5 Questions Businesses Should Be Asking About Employer Shared Responsibility

Under the Affordable Care Act, employers have new responsibilities towards their employees to provide them with affordable health coverage. These Employer Shared Responsibilities have very specific guidelines – so here are 5 questions you should be asking.

How do I know if this applies to my company?

These regulations concern companies that are deemed to be large employers. This means companies employing 50 full-time employees or the equivalent in a combination of full and part-time employees are liable for Employer Shared Responsibilities and must offer affordable healthcare. If you employ fewer than 50 full-time, or equivalent, employees or already offer affordable health care, this does not apply to you.

How do I calculate whether I meet the employee threshold?

Full-time employees are considered as working a minimum 30 hours a week. Part-time employees are assumed to work half that, 15. If your employees, be it all full-time or a combination, work the equivalent hours of 50 full-time employee then you meet the threshold.

How is an employer to know that the coverage is affordable?

Affordable coverage is defined as being no more than 9.5% of an employee’s annual household income.
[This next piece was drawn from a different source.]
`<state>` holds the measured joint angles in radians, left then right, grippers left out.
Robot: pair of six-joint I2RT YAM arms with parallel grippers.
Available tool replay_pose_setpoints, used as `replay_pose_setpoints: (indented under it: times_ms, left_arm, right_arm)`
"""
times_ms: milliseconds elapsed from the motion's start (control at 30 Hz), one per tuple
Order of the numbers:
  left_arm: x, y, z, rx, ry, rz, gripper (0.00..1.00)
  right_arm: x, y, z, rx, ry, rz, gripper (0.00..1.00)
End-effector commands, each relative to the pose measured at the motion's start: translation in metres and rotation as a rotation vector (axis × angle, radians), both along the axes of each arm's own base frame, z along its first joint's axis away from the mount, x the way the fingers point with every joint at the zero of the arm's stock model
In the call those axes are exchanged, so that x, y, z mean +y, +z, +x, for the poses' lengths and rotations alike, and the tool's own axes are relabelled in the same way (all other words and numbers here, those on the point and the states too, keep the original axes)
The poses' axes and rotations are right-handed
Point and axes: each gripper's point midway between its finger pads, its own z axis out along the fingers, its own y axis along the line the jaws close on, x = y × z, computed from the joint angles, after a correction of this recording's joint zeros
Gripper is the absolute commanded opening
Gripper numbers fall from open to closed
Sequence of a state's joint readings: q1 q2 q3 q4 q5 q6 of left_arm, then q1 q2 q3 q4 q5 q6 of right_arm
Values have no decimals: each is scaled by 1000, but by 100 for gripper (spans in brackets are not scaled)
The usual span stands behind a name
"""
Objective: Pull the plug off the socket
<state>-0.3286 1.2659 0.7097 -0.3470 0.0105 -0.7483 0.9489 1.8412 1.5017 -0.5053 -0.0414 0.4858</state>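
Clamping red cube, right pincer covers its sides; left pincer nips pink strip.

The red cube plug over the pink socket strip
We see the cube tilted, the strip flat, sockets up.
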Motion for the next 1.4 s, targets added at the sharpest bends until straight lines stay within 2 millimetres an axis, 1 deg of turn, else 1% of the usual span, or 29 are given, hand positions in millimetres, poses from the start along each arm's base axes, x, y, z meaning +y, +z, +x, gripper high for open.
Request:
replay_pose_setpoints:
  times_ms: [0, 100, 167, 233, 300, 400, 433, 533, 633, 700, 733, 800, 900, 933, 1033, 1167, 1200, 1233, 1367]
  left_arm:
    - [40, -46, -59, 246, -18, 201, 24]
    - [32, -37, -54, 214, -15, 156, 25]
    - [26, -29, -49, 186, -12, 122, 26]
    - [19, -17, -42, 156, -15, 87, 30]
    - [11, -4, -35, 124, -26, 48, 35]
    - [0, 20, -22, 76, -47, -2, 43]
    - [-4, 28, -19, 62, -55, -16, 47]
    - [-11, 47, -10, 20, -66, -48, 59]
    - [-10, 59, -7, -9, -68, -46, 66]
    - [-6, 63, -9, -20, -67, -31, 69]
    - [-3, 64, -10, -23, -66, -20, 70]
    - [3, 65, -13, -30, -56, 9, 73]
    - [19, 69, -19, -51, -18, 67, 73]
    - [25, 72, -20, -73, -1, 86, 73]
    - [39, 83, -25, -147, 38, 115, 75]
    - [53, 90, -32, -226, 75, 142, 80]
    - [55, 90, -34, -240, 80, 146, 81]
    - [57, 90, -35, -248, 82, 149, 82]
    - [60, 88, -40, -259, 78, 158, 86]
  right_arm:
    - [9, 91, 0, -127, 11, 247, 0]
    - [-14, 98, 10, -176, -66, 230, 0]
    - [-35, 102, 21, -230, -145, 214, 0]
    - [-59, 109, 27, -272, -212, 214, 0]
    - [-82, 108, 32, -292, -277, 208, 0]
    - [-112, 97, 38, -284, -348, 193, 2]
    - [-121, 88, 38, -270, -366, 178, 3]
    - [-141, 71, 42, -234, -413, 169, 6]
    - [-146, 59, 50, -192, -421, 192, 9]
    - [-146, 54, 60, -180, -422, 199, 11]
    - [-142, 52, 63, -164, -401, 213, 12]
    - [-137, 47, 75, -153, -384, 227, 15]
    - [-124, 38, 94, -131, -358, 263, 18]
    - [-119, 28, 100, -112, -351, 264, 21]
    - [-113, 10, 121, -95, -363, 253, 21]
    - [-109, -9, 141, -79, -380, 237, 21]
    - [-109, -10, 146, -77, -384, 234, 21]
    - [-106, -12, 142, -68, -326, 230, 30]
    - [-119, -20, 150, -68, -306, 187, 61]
If the employer does not know the annual household income, it must not be more than 9.5% of the annual wages paid to the employee.

What about companies close to the 50-employee threshold?

Employers can calculate their average number of employees over a six-consecutive-month period in the year and use this to determine whether or not they need to offer a health care plan. There is Transitional Relief available from an Employer Shared Responsibility payment in this case.

When is an employer liable for an Employer Shared Responsibility payment?

If an employer is found to be in breach of the Employer Shared Responsibility provisions set out by the Affordable Care Act, they are liable to make a payment. They are considered liable if they do not offer health care to their full-time employees, or the coverage offered is found to be unaffordable or not providing minimum value. If an employer is offering health care to most of their employees but one or more of their full-time employees receives a premium tax credit for enrolling in a government program, the employer is liable for a payment.